**Work task**
Go through the data and tally the lines that include "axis". The reply is that number alone.

-------- Exercise data

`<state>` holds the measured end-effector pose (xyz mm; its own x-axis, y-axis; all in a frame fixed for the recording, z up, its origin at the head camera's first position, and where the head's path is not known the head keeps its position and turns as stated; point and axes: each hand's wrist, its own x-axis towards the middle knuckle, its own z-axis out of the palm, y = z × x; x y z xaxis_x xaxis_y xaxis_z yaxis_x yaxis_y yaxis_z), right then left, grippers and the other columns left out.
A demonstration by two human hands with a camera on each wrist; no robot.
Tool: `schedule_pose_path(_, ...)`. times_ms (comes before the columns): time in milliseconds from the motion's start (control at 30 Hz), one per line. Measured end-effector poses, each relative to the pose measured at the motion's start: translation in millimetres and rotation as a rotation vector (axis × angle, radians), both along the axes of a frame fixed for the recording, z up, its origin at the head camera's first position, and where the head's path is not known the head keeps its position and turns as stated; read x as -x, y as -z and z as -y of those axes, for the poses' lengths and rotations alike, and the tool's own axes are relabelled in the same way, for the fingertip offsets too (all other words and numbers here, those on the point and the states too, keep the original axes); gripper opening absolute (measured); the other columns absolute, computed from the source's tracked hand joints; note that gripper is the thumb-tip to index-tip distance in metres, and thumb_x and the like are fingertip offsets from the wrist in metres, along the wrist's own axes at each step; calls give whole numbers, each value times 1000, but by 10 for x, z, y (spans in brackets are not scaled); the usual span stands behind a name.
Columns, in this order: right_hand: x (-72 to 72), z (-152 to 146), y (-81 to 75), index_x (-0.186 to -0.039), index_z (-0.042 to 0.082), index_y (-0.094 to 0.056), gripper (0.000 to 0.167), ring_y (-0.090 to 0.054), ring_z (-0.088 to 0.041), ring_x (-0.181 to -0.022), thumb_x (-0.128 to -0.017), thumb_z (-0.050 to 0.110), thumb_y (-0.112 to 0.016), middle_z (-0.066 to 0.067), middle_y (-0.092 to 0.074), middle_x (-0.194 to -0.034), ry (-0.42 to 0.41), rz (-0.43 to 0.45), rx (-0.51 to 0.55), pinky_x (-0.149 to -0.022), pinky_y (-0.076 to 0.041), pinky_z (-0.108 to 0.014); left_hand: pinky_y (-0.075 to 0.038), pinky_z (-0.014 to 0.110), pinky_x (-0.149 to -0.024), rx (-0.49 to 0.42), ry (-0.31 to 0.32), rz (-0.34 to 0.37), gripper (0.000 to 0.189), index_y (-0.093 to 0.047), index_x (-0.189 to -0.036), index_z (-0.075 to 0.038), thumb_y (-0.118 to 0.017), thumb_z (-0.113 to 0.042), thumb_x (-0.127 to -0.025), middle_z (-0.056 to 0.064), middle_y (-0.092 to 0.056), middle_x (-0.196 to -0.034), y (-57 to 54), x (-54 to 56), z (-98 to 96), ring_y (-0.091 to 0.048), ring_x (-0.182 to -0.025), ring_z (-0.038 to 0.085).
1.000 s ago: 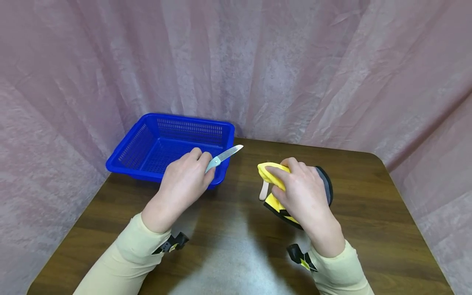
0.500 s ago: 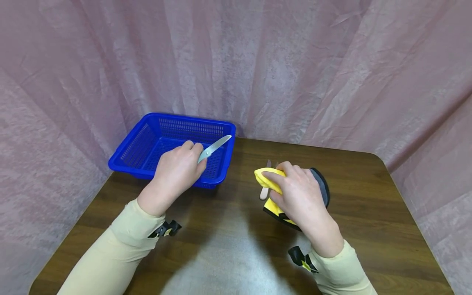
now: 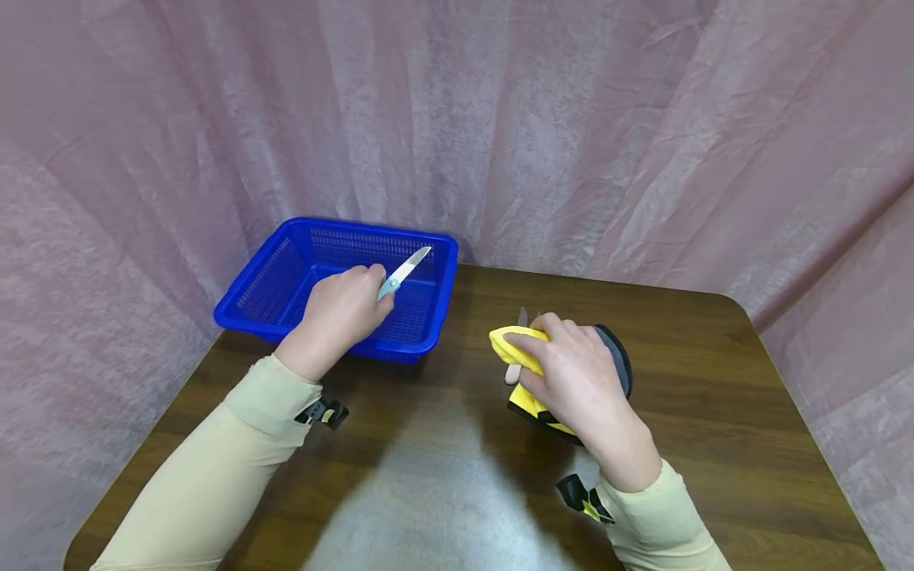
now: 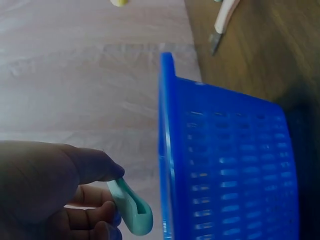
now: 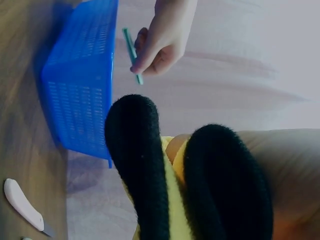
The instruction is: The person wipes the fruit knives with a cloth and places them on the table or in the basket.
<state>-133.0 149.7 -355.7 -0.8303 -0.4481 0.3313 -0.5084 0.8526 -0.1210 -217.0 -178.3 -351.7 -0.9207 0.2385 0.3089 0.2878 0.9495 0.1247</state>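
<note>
My left hand (image 3: 343, 307) is over the blue plastic basket (image 3: 247, 327), gripping a folding knife (image 3: 410, 265) by its mint-green handle. The blade is out and points up and away to the right, above the basket's inside. In the left wrist view the handle's slotted end sticks out below my thumb. My right hand (image 3: 580, 377) pinches a yellow cloth (image 3: 516, 341) with black edging and a grey side, bunched over the table. A second knife (image 3: 512, 373) with a pale pink handle lies on the table, partly hidden behind the cloth.
The basket stands at the back left of the brown wooden table (image 3: 685, 349). Pink curtain (image 3: 571, 143) hangs close behind and along both sides. In the left wrist view, a bit of something greenish shows beside the pink-handled knife (image 4: 225, 17).
My left hand has carried the green knife left and away from me, from the basket's near right corner to over its inside. My right hand has shifted slightly left with the cloth.
</note>
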Motion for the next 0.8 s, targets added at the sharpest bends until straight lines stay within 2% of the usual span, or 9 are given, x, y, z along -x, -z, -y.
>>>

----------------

**Task answer**
2